Ne zaman babalar ve oğullardan söz edilse aklıma
hemen Dumas’lar gelir.
Bu ünlü yazar baba oğul, hep Alexandre
Dumas baba ve oğul diye ansiklopedilerde bile
birlikte anılırlar.
Ama aralarındaki ilişki bilsen ne fırtınalıdır.
Her şeyden önce, oğul Dumas babanın evlilik dışı ilişkisinden
doğmuştur. (Ama baba oğlunu tanımıştır).
Sonra çapkın, yemek ve içki düşkünü, dışa dönük, şen şakrak büyük
Dumas, birbirini izleyen aşk maceralarıyla ne örnek bir insan ne de
örnek bir babadır.
Üstelik, “Tarih benim romanlarımı astığım
çividir” diyebilecek kadar fütursuz olan, Baba Dumas, oğluna,
Haitili büyükanneden tevarüs ettiği, okulda alay konusu edilen,
zenciye yakın siyah teni de miras bırakmıştır.
***
Yani oğul Dumas için baba Dumas’nın mirası nereden baksan
taşınması güç bir yüktür ve çocuk bundan çok çekmiştir.

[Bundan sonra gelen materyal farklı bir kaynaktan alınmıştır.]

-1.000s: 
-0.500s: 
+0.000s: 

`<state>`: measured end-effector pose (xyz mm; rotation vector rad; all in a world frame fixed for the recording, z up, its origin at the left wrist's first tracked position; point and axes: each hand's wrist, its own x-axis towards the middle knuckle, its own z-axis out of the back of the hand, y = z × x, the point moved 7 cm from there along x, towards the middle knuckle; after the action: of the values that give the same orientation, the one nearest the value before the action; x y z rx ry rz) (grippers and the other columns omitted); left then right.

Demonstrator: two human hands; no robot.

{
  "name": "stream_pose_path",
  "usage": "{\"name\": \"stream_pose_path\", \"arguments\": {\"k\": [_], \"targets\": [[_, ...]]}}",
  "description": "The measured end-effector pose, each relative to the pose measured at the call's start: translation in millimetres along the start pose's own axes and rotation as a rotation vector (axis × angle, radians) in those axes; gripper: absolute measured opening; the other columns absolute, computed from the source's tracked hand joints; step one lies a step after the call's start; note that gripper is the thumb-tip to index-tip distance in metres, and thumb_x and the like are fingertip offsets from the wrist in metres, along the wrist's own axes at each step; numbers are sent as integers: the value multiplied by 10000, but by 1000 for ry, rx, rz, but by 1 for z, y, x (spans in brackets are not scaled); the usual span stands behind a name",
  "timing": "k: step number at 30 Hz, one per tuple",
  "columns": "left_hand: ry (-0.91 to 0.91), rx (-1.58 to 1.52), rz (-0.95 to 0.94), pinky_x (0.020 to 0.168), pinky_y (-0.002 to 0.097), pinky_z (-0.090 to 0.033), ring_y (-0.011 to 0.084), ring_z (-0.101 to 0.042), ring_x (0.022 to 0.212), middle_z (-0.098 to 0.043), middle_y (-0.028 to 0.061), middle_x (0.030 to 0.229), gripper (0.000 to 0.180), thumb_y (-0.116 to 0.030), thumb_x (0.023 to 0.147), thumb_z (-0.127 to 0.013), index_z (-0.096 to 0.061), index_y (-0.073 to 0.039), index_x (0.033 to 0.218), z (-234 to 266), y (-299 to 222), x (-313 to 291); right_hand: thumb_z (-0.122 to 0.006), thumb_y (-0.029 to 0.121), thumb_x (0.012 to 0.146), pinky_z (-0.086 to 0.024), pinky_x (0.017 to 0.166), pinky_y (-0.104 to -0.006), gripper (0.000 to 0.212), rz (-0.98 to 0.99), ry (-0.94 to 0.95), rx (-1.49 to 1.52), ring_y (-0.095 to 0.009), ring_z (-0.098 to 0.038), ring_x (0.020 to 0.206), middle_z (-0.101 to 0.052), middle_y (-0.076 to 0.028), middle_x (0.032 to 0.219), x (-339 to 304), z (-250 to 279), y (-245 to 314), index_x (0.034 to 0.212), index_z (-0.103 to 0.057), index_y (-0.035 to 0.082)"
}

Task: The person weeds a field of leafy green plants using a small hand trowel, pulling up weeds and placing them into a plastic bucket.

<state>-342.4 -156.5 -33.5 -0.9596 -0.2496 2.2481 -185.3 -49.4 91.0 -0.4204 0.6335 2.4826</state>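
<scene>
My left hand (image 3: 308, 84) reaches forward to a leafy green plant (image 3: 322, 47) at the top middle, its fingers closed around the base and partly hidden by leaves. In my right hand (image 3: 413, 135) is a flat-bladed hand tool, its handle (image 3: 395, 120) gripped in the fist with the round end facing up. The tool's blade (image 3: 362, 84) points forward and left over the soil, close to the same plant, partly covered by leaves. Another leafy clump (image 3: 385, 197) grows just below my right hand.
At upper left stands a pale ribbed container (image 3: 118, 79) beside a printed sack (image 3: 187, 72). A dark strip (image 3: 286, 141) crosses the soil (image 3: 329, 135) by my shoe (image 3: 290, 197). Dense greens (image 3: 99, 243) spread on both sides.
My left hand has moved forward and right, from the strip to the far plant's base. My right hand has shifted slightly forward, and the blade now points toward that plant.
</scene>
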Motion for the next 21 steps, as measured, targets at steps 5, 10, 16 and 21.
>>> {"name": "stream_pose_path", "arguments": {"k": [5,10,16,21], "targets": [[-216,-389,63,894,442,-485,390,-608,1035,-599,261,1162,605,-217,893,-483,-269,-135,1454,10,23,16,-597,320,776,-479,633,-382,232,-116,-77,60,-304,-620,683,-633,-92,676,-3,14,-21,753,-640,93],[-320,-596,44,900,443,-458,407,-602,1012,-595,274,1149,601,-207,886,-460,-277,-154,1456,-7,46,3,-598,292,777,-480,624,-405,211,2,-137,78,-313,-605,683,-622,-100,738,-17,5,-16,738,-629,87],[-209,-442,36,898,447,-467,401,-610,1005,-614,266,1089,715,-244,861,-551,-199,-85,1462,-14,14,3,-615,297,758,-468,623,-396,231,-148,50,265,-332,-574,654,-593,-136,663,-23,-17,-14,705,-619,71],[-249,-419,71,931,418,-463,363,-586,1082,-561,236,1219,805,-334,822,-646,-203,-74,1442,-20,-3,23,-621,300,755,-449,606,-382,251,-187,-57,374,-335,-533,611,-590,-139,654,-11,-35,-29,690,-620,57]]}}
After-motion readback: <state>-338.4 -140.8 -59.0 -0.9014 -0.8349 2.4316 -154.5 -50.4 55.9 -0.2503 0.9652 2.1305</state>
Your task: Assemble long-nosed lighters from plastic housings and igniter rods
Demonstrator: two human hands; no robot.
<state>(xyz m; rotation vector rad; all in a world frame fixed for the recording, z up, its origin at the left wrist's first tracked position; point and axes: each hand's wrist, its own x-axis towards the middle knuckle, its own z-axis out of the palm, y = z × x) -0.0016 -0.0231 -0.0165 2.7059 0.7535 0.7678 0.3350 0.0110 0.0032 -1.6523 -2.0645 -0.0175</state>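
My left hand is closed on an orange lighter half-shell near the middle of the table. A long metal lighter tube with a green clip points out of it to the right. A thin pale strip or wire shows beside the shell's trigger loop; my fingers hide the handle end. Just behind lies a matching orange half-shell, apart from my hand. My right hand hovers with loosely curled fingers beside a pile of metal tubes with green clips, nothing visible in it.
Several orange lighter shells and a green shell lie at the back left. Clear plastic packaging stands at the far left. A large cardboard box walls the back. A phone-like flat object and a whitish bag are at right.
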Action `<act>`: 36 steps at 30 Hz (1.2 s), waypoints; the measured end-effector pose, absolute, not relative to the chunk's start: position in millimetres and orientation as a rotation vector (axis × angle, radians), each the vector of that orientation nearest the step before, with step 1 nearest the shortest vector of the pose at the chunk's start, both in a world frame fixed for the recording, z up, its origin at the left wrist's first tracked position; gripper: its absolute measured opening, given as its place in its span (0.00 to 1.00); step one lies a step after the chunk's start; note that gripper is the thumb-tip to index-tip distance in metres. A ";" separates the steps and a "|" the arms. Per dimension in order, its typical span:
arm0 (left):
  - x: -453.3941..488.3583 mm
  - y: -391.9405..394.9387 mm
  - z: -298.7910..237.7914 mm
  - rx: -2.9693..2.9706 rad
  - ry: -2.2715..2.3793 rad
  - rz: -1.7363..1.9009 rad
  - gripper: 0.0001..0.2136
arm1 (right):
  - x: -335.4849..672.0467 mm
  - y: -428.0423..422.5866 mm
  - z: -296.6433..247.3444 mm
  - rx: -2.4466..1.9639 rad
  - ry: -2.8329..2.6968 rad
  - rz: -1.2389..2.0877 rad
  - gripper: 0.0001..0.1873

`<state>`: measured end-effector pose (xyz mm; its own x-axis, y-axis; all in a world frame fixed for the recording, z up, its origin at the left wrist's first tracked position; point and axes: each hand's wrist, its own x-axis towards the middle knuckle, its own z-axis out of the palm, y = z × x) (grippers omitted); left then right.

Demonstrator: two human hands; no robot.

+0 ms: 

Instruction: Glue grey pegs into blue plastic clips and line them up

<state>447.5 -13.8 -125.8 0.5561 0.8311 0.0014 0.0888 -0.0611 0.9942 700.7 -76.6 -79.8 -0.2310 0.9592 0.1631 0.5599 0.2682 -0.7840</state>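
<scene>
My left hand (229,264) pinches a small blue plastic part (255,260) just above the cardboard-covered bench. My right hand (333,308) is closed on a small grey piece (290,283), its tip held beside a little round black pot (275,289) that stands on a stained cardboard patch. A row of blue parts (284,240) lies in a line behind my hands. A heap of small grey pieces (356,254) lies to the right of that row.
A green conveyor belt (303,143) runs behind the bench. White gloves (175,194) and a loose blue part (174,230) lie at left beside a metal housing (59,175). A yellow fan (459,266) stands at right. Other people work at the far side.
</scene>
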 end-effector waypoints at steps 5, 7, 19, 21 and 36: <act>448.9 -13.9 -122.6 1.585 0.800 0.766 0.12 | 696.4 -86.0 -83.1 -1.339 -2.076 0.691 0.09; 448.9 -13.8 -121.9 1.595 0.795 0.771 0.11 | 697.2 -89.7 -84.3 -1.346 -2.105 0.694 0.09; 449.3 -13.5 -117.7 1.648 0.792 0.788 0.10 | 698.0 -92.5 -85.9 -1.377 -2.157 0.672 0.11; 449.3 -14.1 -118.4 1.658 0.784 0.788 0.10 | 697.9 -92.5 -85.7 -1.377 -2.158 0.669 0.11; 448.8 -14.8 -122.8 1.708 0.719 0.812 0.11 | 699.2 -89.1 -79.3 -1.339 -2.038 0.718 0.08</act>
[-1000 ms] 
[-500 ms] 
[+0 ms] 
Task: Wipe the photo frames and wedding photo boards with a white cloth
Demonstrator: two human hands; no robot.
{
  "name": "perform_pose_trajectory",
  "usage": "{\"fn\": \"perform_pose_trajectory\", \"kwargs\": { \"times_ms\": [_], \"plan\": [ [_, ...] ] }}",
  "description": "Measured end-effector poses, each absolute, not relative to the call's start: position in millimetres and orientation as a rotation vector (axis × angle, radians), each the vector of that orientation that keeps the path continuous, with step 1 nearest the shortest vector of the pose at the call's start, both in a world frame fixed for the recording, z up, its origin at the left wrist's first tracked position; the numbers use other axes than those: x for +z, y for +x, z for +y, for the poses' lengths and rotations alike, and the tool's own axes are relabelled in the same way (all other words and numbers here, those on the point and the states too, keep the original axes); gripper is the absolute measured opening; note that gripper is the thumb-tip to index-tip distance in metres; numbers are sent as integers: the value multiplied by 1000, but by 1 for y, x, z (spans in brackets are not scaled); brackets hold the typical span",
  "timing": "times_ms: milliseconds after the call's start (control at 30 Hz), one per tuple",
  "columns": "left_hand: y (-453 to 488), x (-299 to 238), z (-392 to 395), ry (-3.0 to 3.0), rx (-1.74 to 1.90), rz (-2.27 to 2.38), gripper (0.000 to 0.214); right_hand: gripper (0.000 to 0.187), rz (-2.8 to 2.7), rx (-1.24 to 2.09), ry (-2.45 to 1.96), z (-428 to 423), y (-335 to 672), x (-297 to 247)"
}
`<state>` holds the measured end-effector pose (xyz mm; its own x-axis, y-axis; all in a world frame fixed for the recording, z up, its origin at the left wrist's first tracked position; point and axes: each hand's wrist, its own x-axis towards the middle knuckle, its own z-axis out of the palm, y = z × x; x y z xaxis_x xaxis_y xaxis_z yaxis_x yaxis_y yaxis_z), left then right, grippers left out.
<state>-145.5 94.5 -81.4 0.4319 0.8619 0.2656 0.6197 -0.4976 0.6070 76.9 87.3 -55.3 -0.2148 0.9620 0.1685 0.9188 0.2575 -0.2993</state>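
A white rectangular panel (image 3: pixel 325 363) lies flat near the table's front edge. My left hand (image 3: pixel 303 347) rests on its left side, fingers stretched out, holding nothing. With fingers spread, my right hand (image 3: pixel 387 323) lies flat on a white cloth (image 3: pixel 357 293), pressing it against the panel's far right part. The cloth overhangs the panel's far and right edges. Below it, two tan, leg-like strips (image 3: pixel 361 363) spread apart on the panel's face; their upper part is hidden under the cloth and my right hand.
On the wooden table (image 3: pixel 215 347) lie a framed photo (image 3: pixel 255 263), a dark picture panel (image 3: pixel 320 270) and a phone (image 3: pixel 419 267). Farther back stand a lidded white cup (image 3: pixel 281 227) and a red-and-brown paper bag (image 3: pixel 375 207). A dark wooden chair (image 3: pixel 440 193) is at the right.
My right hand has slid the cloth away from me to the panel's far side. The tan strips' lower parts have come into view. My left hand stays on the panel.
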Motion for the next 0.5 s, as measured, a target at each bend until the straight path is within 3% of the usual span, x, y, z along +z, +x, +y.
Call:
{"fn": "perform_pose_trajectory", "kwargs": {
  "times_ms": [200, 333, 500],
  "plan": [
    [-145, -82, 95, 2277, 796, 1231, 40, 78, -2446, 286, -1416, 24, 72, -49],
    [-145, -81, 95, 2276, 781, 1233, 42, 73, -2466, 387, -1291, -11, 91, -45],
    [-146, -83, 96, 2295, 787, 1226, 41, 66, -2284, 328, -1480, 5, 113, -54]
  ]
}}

Dışa dönük iyi yaşamayı seven BabaDumas’nın Üç Silahşörler, Monte
Cristo gibi kanlı canlı kahramanlarına karşı, oğul Dumas’nın
kahramanları aşırı duygusal müteverrim (verem illetine duçar olmuş)
tiplerdir.
Zaten ünlü ve baskın kişliği olan babaların miraslarını taşımak her
zaman güç olmuştur.
Siyasatte baba oğul ilişkileri başka bir boyut kazanır. Artık
oğullar veliaht konumuna gelmişlerdir ve ne yazık ki veliahtlar her
zaman babaların mirasını taşımayı beceremezler.
Son örnek de, 7 Haziran sonrasında kurulan fiili AKP hükümetinde,
başbakan yardımcısı olup, 1 Kasım seçimleri için ise, partisinden
istifa ederek, AKP’den adaylığa geçen Tuğrul
Türkeş.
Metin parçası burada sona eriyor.